In May 2024 Governor Tsivilyov was mentioned as potential future Minister of Energy. On May 11, 2024, re-appointed Prime Minister Mikhail Mishustin nominated Governor Sergey Tsivilyov to serve in his second cabinet as Minister of Energy, replacing Nikolay Shulginov. State Duma Committee on Energy unanimously supported Tsivilyov's nomination on May 12, while the full chamber voted 375–0–57 to approve Tsivilyov as new Minister of Energy two days later.

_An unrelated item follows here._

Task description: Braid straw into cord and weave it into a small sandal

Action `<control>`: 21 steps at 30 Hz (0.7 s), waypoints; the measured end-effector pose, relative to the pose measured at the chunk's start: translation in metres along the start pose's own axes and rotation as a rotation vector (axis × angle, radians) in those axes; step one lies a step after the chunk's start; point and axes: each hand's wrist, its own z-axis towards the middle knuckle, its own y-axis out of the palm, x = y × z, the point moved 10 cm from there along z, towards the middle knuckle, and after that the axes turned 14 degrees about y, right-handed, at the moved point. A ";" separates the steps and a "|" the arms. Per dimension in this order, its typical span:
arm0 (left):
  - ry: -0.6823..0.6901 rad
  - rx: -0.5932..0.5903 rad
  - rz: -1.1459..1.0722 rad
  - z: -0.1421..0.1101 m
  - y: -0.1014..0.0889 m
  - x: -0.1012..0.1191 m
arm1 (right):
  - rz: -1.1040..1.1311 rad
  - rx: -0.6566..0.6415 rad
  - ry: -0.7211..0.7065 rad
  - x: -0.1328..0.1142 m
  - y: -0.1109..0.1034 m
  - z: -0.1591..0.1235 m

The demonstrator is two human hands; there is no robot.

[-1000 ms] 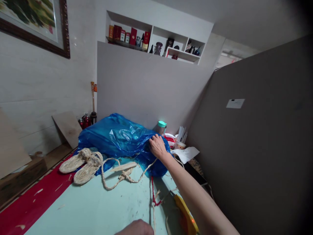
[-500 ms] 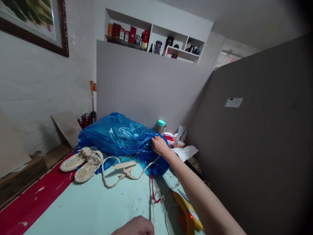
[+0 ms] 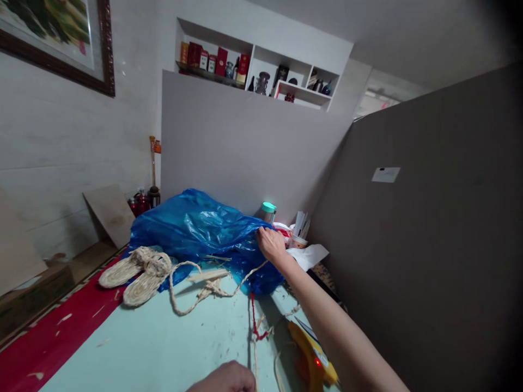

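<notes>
Blue plastic (image 3: 196, 223) against curled right hand (image 3: 272, 245), cord (image 3: 256, 360) at left hand (image 3: 229, 378)

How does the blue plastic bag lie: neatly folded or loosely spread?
Loosely spread: the blue plastic bag shows broad, uneven wrinkles and a ragged outline, with the right hand at one end.

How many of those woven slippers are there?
2. One slipper lies partly over the red strip at left; the other slipper sits just right of it. The blue plastic could be hiding more.
</notes>
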 end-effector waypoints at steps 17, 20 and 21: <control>-0.092 0.152 0.018 -0.029 -0.016 0.014 | 0.662 0.072 0.021 0.030 -0.063 0.002; -0.086 0.205 0.000 -0.029 -0.018 0.012 | 0.778 0.143 0.064 0.050 -0.084 -0.003; -0.073 0.214 -0.011 -0.027 -0.018 0.012 | 0.817 0.163 0.078 0.058 -0.091 -0.007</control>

After his nomination, Governor Tsivilyov left Kemerovo on May 12, 2024, leaving First Deputy Governor – Chairman of the Kemerovo Oblast Government Ilya Seredyuk as acting Governor until the temporary replacement be appointed by the President. Seredyuk and Tyumen Mayor Ruslan Kukharuk were mentioned as potential candidates for the appointment. On May 15 President Vladimir Putin appointed Ilya Seredyuk as acting Governor of Kemerovo Oblast.

==Candidates==
In Kemerovo Oblast candidates for Governor can be nominated only by registered political parties. Candidate for Governor of Kemerovo Oblast should be a Russian citizen and at least 30 years old. Candidates for Governor should not have a foreign citizenship or residence permit. Each candidate in order to be registered is required to collect at least 8% of signatures of members and heads of municipalities. Also gubernatorial candidates present 3 candidacies to the Federation Council and election winner later appoints one of the presented candidates.

===Declared===

| Candidate name, political party |  |  | Occupation | Status | Ref. |
|---|---|---|---|---|---|
| Maria Gorodeshtyan Liberal Democratic Party |  |  | Member of Legislative Assembly of Kemerovo Oblast (2023–present) | Registered |  |
| Aleksandr Karpov Communist Party |  |  | Member of Council of People's Deputies of Belovo (2023–present) Businessman | Registered |  |
| Roman Kleyster New People |  |  | Member of Legislative Assembly of Kemerovo Oblast (2018–present) | Registered |  |
| Ilya Seredyuk United Russia |  | Ilya Seredyuk | Acting Governor of Kemerovo Oblast (2024–present) Former First Deputy Governor of Kemerovo Oblast – Chairman of the Government of Kemerovo Oblast (2022–2024) | Registered |  |
| Yury Skvortsov SR–ZP |  |  | Deputy Chairman of the Legislative Assembly of Kemerovo Oblast (2018–present) 2015, 2018 and 2023 gubernatorial candidate | Registered |  |

===Candidates for Federation Council===

| Gubernatorial candidate, political party |  | Candidates for Federation Council | Status |
|---|---|---|---|
| Ilya Seredyuk United Russia |  | * Nikolay Senchurov, Member of Legislative Assembly of Kemerovo Oblast (2023–present) * Aleksei Sinitsyn, incumbent Senator (2018–present) * Aleksey Zelenin, Chairman of the Legislative Assembly of Kemerovo Oblast (2021–present), Member of the Legislative Assembly (2018–present) | Registered |

==Finances==
All sums are in rubles.

| Financial Report | Source | Gorodeshtyan | Karpov | Kleyster | Seredyuk | Skvortsov |
| First |  | 8,000 | 30,000 | 8,000 | 30,000,000 | 200,000 |
| Final | 1,008,000 | 1,730,000 | 2,006,267 | 176,735,000 | 200,000 |

==Results==

Summary of the 6–8 September 2024 Kemerovo Oblast gubernatorial election results
| Candidate |  | Party | Votes | % |
|---|---|---|---|---|
|  | Ilya Seredyuk (incumbent) | United Russia | 949,185 | 78.38 |
|  | Maria Gorodeshtyan | Liberal Democratic Party | 86,971 | 7.18 |
|  | Aleksandr Karpov | Communist Party | 71,770 | 5.93 |
|  | Yury Skvortsov | A Just Russia – For Truth | 59,699 | 4.93 |
|  | Roman Kleyster | New People | 36,034 | 2.98 |
| Valid votes |  |  | 1,203,659 | 99.40 |
| Blank ballots |  |  | 7,281 | 0.60 |
| Total |  |  | 1,210,940 | 100.00 |
| Turnout |  |  | 1,210,940 | 63.86 |
| Registered voters |  |  | 1,896,365 | 100.00 |
| Source: |  |  |  |  |

Governor Seredyuk re-appointed incumbent Senator Aleksei Sinitsyn (United Russia) to the Federation Council.